THINK!

 

Come then, and let us pass a leisure hour in storytelling, and our story shall be the education of our heroes. -Plato

“Don’t make me think for myself! Don’t make me feel something! Tell me WHAT to think! Tell me WHAT to feel! Don’t make me ask QUESTIONS and explore the answer!”

Sad.  I get sad when this is the response to things.  Especially things I’ve made, or that other storyteller friends have made.  Sad, and frustrated.  In today’s world, the ability – or interest? – in THINKING and exploring something seems to be fading away.   So many people seem to be looking to get the easy answer:  “Tell me how to feel!”

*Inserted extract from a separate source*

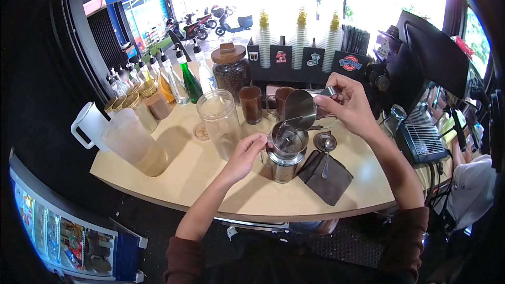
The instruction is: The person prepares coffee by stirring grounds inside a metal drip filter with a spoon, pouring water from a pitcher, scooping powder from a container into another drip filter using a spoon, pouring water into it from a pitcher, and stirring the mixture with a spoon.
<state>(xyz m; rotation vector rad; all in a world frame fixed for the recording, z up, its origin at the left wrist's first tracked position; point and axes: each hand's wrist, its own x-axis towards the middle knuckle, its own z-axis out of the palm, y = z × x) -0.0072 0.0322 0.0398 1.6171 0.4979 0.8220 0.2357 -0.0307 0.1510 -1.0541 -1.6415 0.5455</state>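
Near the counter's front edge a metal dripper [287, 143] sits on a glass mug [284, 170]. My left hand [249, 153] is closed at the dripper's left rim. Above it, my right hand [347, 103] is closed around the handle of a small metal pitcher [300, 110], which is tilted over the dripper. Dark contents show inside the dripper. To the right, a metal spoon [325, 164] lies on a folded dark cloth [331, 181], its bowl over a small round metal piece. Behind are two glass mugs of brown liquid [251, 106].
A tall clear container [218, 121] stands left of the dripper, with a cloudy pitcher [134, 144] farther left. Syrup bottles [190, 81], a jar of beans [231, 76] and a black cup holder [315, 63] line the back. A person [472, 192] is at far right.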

Listen, I love a nice, simple, clear-as-day episode of Matlock as much as anybody… I’ll happily sit and laugh my way through an episode of Three’s Company… but not everything should be that simple.  Not everything CAN be that simple.  They’ll yell – the people who shun imagination and critical thinking, they’ll complain – but we can’t give in, those of us who are artists and storytellers, we can’t give in and allow everything to be dumbed down and oversimplified.  There is room for all sorts of storytelling – and we can’t allow the people who want every moment of life to be spelled out in snack-sized sound bites to take away our ability to SAVOR NOT KNOWING.  To revel in asking the question.  To go home at the end of the night NOT having everything laid out in a mindlessly digestible form, but having some things left unanswered rattling around in our brains, forcing us to analyze them using our imagination, our own sense of curiosity and wonder, our own life experience.  It’s from THIS that we understand our life, and the world around us: From the sharing of moments and ideas, and reflecting on them, discussing them.  NOT from having ideas explained and answers handed to us, but having ideas presented and the questions asked!

One way teaches us to be thinkers.  The other teaches us to be nothing but consumers.

Storytelling reveals meaning without committing the error of defining it.
-Hannah Arendt

Storytelling is ultimately a creative act of pattern recognition. Through characters, plot and setting, a writer creates places where previously invisible truths become visible. Or the storyteller posits a series of dots that the reader can connect.
— Douglas Coupland

 The purpose of a storyteller is not to tell you how to think, but to give you questions to think upon.